» What to work on
All lines with the word "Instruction" must be pulled from the entries below.

[Stored entries]
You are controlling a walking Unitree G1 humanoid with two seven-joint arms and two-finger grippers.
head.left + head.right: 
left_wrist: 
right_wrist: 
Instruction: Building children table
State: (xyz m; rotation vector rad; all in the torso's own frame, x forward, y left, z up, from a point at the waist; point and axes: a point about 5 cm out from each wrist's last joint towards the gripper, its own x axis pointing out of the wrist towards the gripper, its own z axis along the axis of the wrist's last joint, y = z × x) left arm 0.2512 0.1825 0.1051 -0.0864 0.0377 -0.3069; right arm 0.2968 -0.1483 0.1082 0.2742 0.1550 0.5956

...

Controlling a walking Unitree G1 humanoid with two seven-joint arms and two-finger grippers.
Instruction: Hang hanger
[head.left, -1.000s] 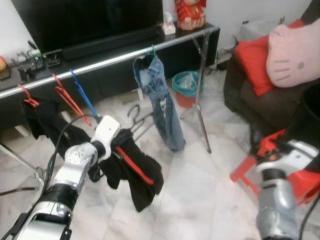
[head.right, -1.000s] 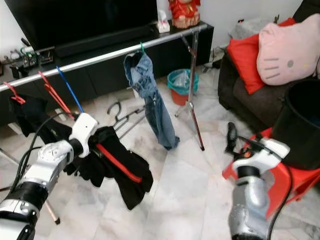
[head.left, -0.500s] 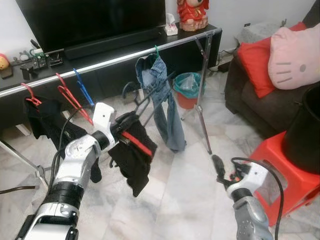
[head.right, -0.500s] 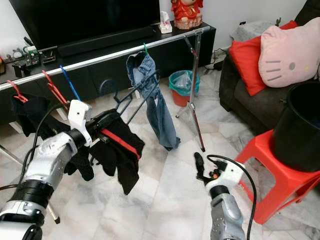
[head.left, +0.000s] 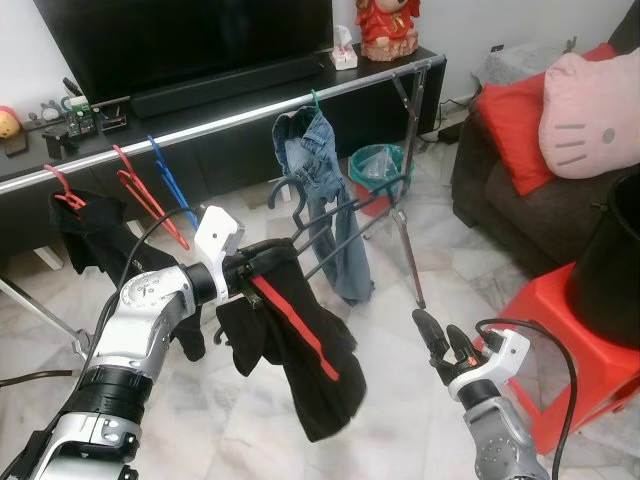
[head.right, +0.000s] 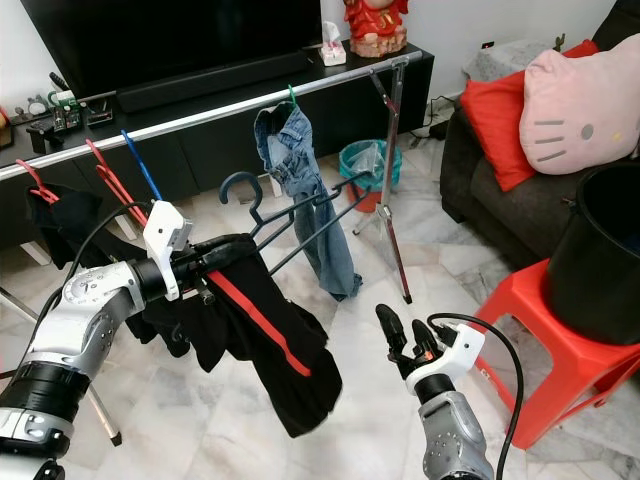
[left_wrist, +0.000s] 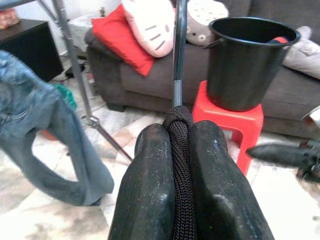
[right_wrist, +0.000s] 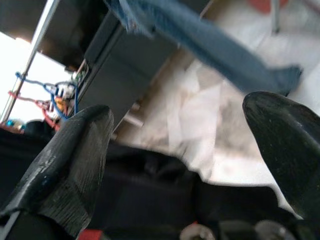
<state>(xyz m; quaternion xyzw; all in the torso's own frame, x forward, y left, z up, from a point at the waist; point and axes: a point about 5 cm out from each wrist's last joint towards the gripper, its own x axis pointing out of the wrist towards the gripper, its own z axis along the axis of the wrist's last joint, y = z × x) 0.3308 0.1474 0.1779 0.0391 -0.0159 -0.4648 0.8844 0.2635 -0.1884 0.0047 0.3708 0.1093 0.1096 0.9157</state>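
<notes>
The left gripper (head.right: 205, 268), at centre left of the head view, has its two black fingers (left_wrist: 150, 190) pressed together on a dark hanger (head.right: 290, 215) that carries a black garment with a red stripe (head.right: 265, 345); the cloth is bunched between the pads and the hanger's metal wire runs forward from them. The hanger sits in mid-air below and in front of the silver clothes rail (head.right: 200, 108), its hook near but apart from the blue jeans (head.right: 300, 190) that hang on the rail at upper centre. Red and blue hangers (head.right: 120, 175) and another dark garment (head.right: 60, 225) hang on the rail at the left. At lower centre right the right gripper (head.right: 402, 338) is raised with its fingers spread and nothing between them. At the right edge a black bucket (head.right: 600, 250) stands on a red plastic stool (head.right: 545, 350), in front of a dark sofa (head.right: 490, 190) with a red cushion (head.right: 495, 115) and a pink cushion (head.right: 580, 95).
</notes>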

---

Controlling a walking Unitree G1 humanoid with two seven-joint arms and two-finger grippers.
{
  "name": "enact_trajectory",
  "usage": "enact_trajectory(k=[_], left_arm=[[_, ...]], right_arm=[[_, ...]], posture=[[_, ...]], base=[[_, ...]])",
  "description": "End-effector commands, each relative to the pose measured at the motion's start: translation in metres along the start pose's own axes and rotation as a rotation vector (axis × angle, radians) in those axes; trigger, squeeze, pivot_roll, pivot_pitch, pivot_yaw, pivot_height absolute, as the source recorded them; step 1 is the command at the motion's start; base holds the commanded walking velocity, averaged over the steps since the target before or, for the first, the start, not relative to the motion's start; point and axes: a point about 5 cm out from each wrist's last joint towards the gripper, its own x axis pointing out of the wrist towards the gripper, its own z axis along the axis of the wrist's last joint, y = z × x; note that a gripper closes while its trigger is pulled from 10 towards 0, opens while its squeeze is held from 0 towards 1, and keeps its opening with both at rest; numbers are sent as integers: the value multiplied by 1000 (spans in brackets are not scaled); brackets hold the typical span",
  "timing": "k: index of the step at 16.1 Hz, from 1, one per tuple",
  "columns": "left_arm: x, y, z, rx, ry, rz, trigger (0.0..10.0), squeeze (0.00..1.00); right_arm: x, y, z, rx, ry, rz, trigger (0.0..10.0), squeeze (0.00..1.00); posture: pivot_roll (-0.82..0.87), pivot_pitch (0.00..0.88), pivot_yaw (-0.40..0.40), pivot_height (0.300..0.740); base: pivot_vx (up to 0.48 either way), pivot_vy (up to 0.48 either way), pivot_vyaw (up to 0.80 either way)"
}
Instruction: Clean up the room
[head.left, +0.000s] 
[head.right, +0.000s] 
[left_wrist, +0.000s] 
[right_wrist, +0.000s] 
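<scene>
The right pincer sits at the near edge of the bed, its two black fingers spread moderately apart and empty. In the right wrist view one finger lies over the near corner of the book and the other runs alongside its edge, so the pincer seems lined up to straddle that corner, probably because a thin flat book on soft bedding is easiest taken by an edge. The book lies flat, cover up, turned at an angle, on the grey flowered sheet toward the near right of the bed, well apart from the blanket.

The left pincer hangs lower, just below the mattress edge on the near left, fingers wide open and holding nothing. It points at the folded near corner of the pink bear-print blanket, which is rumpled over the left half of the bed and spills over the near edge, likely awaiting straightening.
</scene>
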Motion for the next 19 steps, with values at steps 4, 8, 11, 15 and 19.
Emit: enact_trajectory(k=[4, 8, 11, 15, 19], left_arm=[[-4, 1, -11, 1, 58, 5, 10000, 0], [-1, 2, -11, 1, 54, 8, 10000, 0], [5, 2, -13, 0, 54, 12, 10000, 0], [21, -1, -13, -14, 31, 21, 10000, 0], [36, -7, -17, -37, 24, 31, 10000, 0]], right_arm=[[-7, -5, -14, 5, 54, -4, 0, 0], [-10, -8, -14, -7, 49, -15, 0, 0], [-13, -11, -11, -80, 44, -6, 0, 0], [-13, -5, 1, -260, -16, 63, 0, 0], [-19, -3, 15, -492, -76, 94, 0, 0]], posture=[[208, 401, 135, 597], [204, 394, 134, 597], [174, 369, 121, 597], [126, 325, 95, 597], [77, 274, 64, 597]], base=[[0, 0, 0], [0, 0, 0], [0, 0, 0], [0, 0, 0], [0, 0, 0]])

» Answer to this exercise
Instruction: Building children table
Instruction: Hang hanger
Instruction: Clean up the room

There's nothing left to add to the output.